Und Ärzte glauben einem nicht, hab so oft Dinge gehört wieb"So starke Schmerzen können sie gar nicht haben." 2020 führte dieser 'Unglaube' dazu, dass meine erste OP ohne jegliche Betäubung stattfand, das war echt übel damals. Inzwischen hatte ich 7 Ops an beiden Füssen, dazu 3 Eigenhauttransplantationen,1 Fischhauttransplantantion. Nix funktioniert, keine Besserung in Sicht.Seit mehr als sechs Jahren sitze ich deswegen in meiner Wohnung, Kurze Strecken an Krücken bekomme ich hin, kann mich auf kurzen Strecken an Krücken fortbewegen. Ich kriege jeden Tag neue Verbände und alle 14 Tage fahr ich mit Taxi zum Arzt, das ist in der Regel das einzige mal in der Woche,ich der ich draußen bin.

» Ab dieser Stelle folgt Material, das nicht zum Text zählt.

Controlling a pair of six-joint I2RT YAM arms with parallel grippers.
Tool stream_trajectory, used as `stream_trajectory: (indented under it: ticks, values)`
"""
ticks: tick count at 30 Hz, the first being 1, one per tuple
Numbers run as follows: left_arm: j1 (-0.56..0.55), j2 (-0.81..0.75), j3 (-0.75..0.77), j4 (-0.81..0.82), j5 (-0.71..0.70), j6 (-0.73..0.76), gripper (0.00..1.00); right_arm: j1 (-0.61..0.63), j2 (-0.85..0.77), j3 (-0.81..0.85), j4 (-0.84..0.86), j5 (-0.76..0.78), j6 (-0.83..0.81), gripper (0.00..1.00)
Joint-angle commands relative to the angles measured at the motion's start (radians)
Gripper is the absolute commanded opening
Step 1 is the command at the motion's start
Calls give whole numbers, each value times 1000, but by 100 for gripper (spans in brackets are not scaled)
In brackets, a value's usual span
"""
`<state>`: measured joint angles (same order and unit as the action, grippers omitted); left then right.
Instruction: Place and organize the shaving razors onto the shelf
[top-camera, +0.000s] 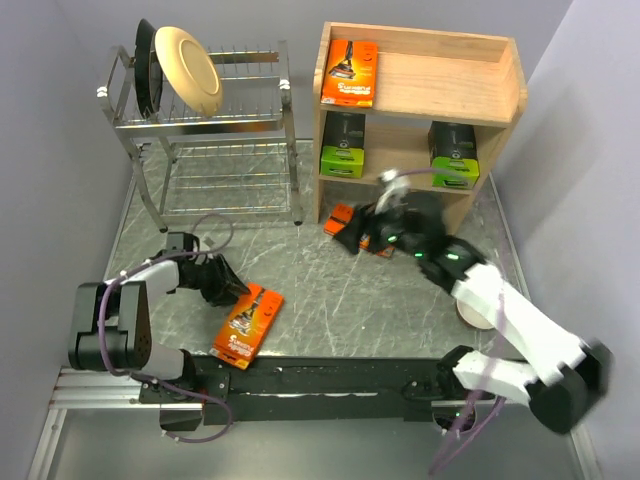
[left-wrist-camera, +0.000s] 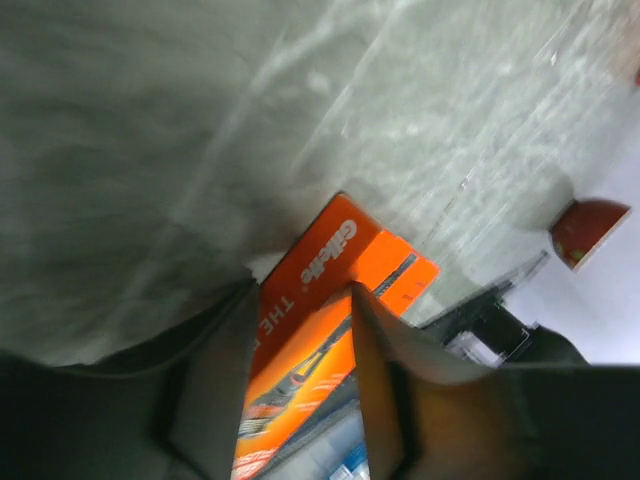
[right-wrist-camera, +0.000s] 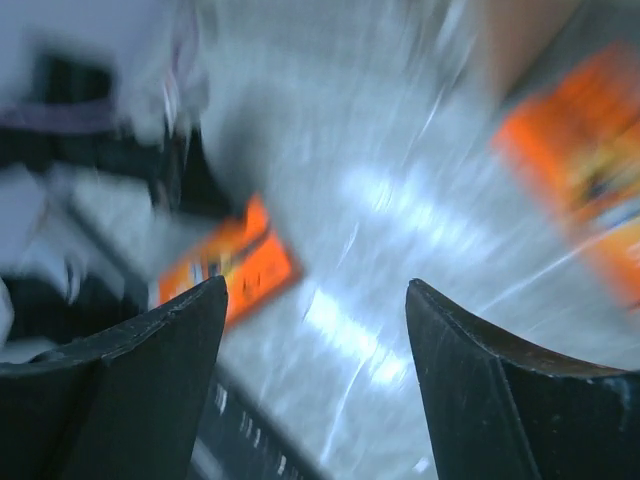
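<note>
The flat orange rectangular razor pack (top-camera: 247, 322) by the table's (top-camera: 330, 290) near edge looks light, stiff and slippery; I would pinch its long edges. Left claw (left-wrist-camera: 300, 290) stands half-open astride it; right claw (right-wrist-camera: 317, 285) is wide and empty.

Light natural wood was shown by the shelf (top-camera: 500, 95). Bright orange with a dark razor picture was seen on the top-tier pack (top-camera: 350, 73), the near pack (top-camera: 247, 325) and the pack before the shelf (top-camera: 338, 218). White lettering was carried by the near pack. Black with lime-green ends was worn by the left lower-tier pack (top-camera: 343, 145) and the right lower-tier pack (top-camera: 453, 155). The table (top-camera: 330, 290) was patterned in grey marble with pale veins. The dish rack (top-camera: 230, 170) was chromed, one plate (top-camera: 188, 68) cream, the other plate (top-camera: 147, 65) black. The right gripper (right-wrist-camera: 315, 290) was black, the right arm (top-camera: 510, 310) white with black joints, and the cable (top-camera: 215, 222) purple.
</note>
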<state>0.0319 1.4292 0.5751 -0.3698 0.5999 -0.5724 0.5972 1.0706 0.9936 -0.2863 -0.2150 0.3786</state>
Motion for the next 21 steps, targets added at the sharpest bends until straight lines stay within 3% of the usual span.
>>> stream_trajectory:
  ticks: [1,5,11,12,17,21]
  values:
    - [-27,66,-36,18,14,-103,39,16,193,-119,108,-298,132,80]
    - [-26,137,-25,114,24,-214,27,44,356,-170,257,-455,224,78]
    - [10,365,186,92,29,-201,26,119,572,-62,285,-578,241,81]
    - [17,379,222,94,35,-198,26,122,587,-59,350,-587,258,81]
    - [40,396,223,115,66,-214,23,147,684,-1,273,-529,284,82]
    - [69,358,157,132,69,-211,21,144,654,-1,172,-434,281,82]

Ich möchte mich gern wieder unabhängig bewegen können. Ich habe meine Sucht besiegt, mich aus dem Sumpf gewühlt, die Liebe meines Lebens gefunden und zwei Kinder aufgezogen. Aber das hier....das hier schaffe ich nicht, nicht aus eigener Kraft. Ich kann geradezu spüren, wie mit jeder weiteren Woche in dieser Lage die Lebensfreude aus mir schwindet. BITTE, ich möchte nicht noch einen Sommer in der Wohnung versauern, ich möchte nicht einen einzigen weiteren Auftritt meiner Tochter versäumen. Bitte, spendet und teilt!! Herzlich dank für die bisherigen Spenden und die, hoffentlich, folgenden ebenfalls.
Vielleicht kann ich auf diesem Weg die Mittel zusammen bekommen, die mir wieder mehr unabhängigkeit und Mobilität verschaffen können. Bitte, helft mir zurück nach draußen, Bitte, gebt mir meine Mobilität zurück, und Bitte, gebt mir die Chance, mein Leben wieder aufzunehmen.

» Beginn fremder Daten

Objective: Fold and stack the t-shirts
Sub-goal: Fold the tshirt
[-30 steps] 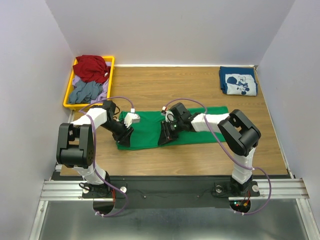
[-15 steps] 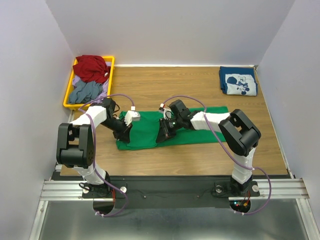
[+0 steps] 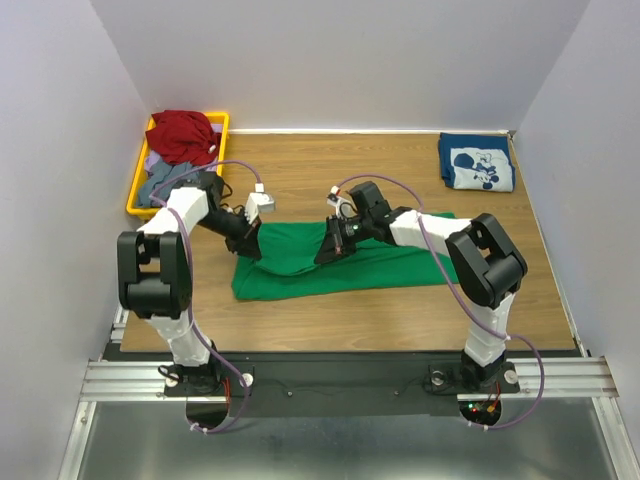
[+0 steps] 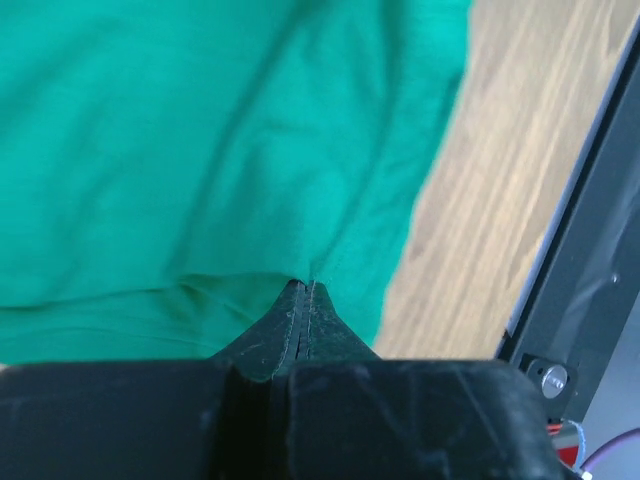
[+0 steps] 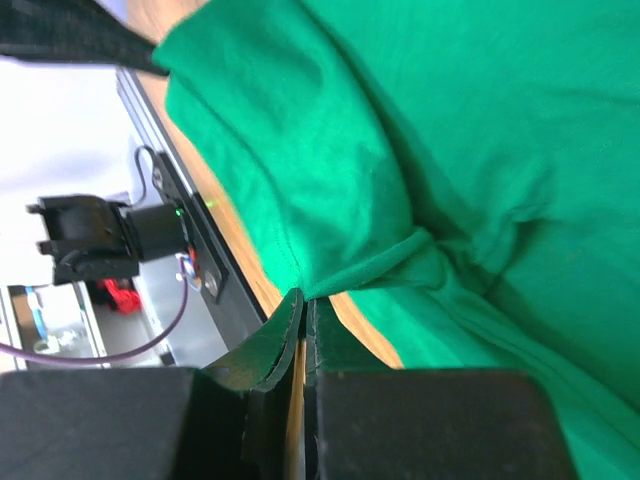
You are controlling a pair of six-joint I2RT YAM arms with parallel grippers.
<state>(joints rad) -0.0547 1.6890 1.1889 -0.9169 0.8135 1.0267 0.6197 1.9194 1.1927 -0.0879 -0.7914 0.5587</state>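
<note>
**Pinching the green t-shirt at two points**

A yellow bin point(image 3: 137, 186) is seen at the far left of the tabletop point(image 3: 400, 310). A red garment point(image 3: 182, 135) is heaped at its far end and grey cloth point(image 3: 170, 181) lies nearer.

Just right of the bin, the left arm point(image 3: 185, 210) is stretched over the left end of the green t-shirt point(image 3: 300, 268). The jaws of the left arm are pressed fully together, and a fold of the green cloth is gripped at their tips, as shown by the left wrist view. The shirt is spread lengthwise across the middle of the tabletop, and its left part is rumpled and drawn up toward the two grips.

Near the shirt's middle, the jaws of the right arm are likewise closed tight on a gathered fold at its edge. Bare wood is seen beneath that fold in the right wrist view. The right arm point(image 3: 425, 228) is laid low over the shirt's right half.

At the far right corner, the navy t-shirt point(image 3: 476, 162) is set folded with its white cartoon print upward, well apart from the green one.
</note>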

Zu den Fotos: sie zeigen mich im Rahmen meiner Familie, meine Tochter Ems am Mikrofon, Ems mit Band.....möchte sie endlich auf einer Bühne sehen. Hören kann ich sie jeden Tag und sie ist richtig gut geworden.
Meine Frau und ich sind leicht zu erkennen, wir sind die kleinsten.....Der Grosse,Till, er war drei als ich zu den beiden kam. Er ist hier aufgewachsen, also mein quasi-Sohn.

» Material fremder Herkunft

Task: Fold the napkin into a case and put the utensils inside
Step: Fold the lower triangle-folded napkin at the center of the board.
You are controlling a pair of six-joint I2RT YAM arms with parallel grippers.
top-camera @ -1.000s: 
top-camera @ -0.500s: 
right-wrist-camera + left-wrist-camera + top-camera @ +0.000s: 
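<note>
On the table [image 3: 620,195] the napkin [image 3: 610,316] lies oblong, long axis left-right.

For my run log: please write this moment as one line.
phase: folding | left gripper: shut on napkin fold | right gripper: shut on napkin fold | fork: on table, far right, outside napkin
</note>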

Und dann ist da dieser Fuss, der zweite ist nicht besser ..
ich möchte mein Leben wiederhaben, möchte meine Familie besser unterstützen können. Vor allem aber möchte ich die Möglichkeit, mich unabhängig auf welchen weg auch immer machen.
Mit meiner Familie, der Wohnung in grüner Umgebung, Hunde....ich wurde vor vielen Jahren mal gefragt, was denn meine Träume seien, ich hab gesagt: eine tolle Frau,(ich bekam die allerbeste), ein oder zwei Kinder, eine wohnung im Grünen und einen oder zwei Hunde.
All das habe ich inzwischen, aber mir fehlt es sehr, meine tolle Familie in der Welt da draußen zu erleben, Emily mit Chor oder Band endlich mal live erleben. Das wäre mein Happy End.